TO DO
The job is to output exactly the lines that run from the start of the entries through the line containing "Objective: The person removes", pictures omitted.
****
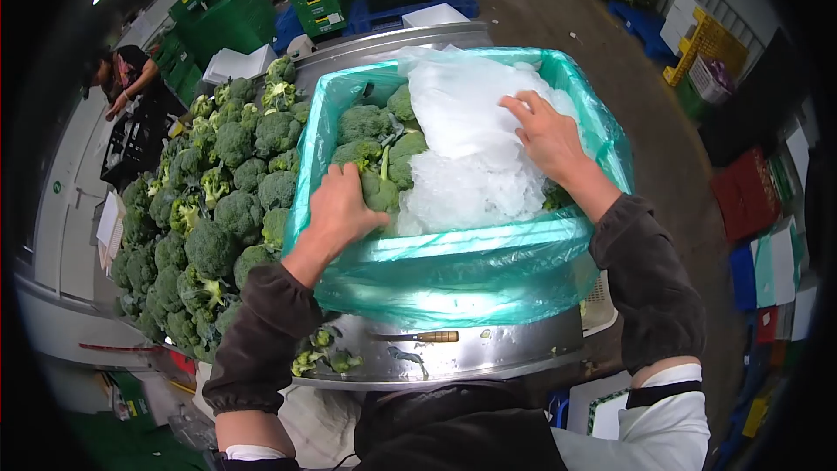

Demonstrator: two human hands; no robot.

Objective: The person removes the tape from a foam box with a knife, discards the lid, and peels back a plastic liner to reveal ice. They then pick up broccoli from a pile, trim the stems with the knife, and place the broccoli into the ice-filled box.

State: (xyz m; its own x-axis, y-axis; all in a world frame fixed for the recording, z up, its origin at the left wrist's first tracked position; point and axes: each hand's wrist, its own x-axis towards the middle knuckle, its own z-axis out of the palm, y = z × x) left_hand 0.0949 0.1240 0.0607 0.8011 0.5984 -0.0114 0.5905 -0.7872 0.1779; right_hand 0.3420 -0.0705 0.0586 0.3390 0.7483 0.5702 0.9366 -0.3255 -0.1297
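Head view, left to right. Far left, a co-worker bent over dark crates, well apart from the work. Next, a loose heap of broccoli on the steel table: knobbly dark crowns, pale cut stems, a few yellowing patches. Then the left hand, reaching over the near-left rim of the lined box, fingers curled down over one of the boxed broccoli heads; whether gripping or only pressing, hard to tell from behind the knuckles. Around the box, a thin translucent green liner bag, glossy, creased, folded out over the walls. Inside, right of the heads, crushed ice: white, wet and lumpy, covering most of the box. On its far-right part, the right hand, flat and spread, fingers apart, palm down. Below the box, possibly a wooden-handled knife on the table edge, too small to be sure. Step in hand, by the look of it: bedding and levelling ice over packed heads. Next move, likely: pushing ice leftward across the uncovered crowns, gently enough to spare the florets and the thin liner.
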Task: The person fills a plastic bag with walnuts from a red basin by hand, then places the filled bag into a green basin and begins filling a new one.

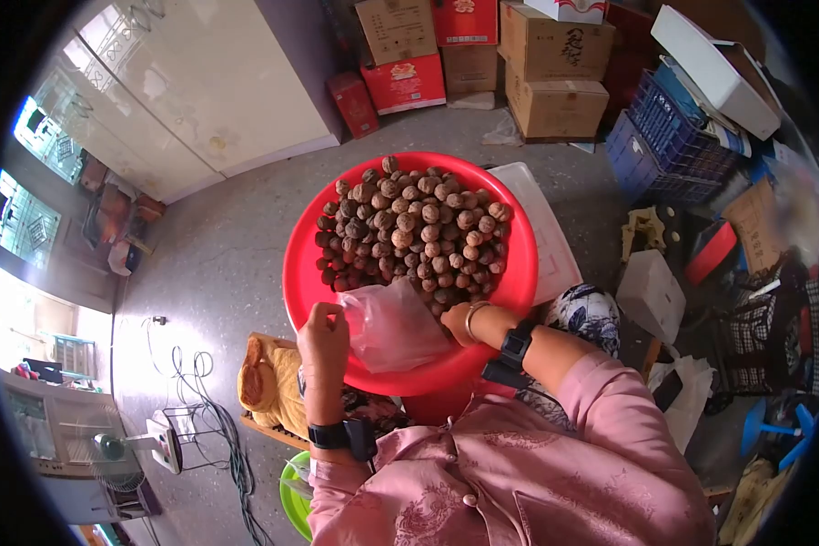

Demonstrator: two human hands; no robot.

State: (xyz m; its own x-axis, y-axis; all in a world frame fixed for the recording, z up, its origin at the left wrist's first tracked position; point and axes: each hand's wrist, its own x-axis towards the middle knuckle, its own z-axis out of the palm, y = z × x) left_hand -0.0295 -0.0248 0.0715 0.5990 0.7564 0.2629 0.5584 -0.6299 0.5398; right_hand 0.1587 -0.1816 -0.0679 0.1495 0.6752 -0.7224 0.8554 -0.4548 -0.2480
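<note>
A wide red basin [297,264] holds a heap of brown walnuts [405,218]. Over its near side, a translucent plastic bag [396,326] lies against the walnuts. My left hand [324,333] is closed on the bag's left upper edge, above the basin's near left rim. At the bag's right side, my right hand [460,322] reaches down at the near edge of the walnuts; its fingertips are hidden, so what it holds cannot be made out.
Cardboard boxes [555,109] and red boxes [405,84] stand beyond the basin. Blue crates [651,155] and a white foam box [651,296] are on the right. Cables [214,409] and a fan [118,448] are at the left. A green basin [293,496] sits below.
</note>
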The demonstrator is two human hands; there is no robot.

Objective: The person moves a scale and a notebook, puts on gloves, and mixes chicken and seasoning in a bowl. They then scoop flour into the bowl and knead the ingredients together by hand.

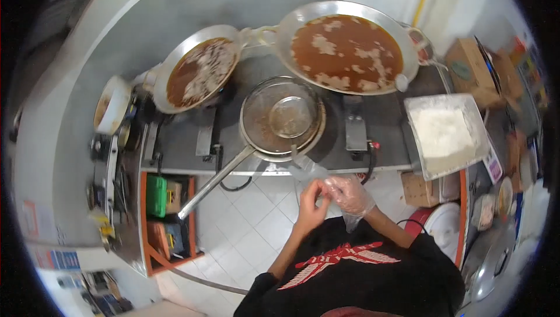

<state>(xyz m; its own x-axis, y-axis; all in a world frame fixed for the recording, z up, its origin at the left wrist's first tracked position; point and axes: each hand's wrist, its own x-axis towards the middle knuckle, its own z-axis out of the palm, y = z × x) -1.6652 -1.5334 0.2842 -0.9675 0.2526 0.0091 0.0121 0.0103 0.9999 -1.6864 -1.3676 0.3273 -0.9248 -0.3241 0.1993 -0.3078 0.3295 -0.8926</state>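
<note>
My right hand (349, 195) wears a loose clear plastic glove, and its fingers are bent toward my left hand. Bare and pinched closed, my left hand (311, 205) meets it in front of my chest. A thin clear plastic glove (308, 167) sticks out beyond the fingertips toward the counter edge; both hands appear to grip its near end, though the exact hold is hidden. Just beyond lies a large long-handled strainer (256, 116) over a round pan, with a smaller strainer (290, 117) inside it.
Two wide metal woks, one on the left (160, 92) and one on the right (350, 8), hold brown oil with pale foam. A tray of white powder (446, 133) stands at the right. The strainer's handle (213, 183) juts past the counter's front edge. Cardboard boxes (475, 72) sit far right.
</note>
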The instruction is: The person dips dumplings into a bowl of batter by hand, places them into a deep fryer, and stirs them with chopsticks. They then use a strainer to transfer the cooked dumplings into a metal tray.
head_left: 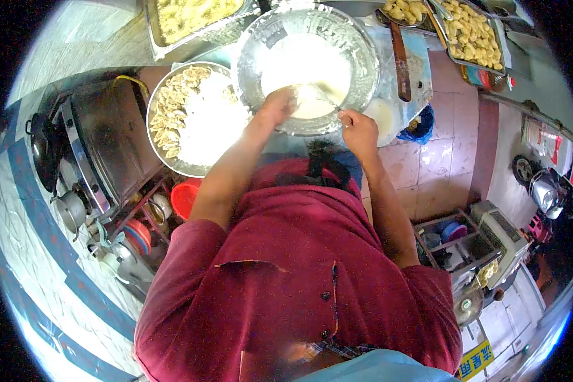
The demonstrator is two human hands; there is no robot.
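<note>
A large metal bowl [368,62] with pale batter [318,105] in it stands at the top centre. Over its near right rim, my right hand [360,130] is closed round the handle of a metal utensil [325,95], whose far part lies over the batter. My left hand [279,105] is above the bowl's near left part, beside the utensil; glare washes out its fingertips, and what they hold cannot be made out. To the left, a round metal tray [154,143] holds brownish pieces [172,114] and a white, overexposed heap [213,124].
Trays of yellowish pieces stand at the top left [191,19] and top right [474,35]. A wooden-handled tool [401,63] lies right of the bowl. Below it is a blue-lined bin [420,127]. A black griddle [111,137] and a red basin [183,197] are at left.
</note>
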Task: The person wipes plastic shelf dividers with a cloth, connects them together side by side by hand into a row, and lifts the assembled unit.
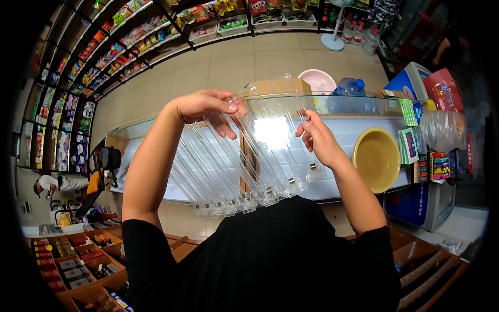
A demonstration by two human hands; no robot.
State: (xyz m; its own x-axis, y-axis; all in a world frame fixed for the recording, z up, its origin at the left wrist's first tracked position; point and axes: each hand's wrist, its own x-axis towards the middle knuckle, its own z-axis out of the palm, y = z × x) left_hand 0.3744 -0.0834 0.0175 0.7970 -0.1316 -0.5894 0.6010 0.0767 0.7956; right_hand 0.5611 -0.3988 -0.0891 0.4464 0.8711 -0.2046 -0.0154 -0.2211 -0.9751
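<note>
A set of long clear plastic pusher trays (228, 164), joined side by side, slants over the glass counter in front of my chest. Small metal spring coils sit near its close end. My left hand (210, 110) grips the far end, thumb on top and fingers bent over the clear strips. At the right edge of the trays is my right hand (318, 138), its fingers curled around a clear strip. Glare on the plastic blurs the exact contact there.
The glass display counter (332, 179) holds a yellow basin (377, 161) at right. Beyond it are a cardboard box (275, 87), pink basin (317, 81) and blue-capped water jug (352, 86). Snack shelves (140, 39) line the far wall. Another person (57, 184) is at far left.
</note>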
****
PROBLEM SOLUTION
Demonstrator: two human hands; no robot.

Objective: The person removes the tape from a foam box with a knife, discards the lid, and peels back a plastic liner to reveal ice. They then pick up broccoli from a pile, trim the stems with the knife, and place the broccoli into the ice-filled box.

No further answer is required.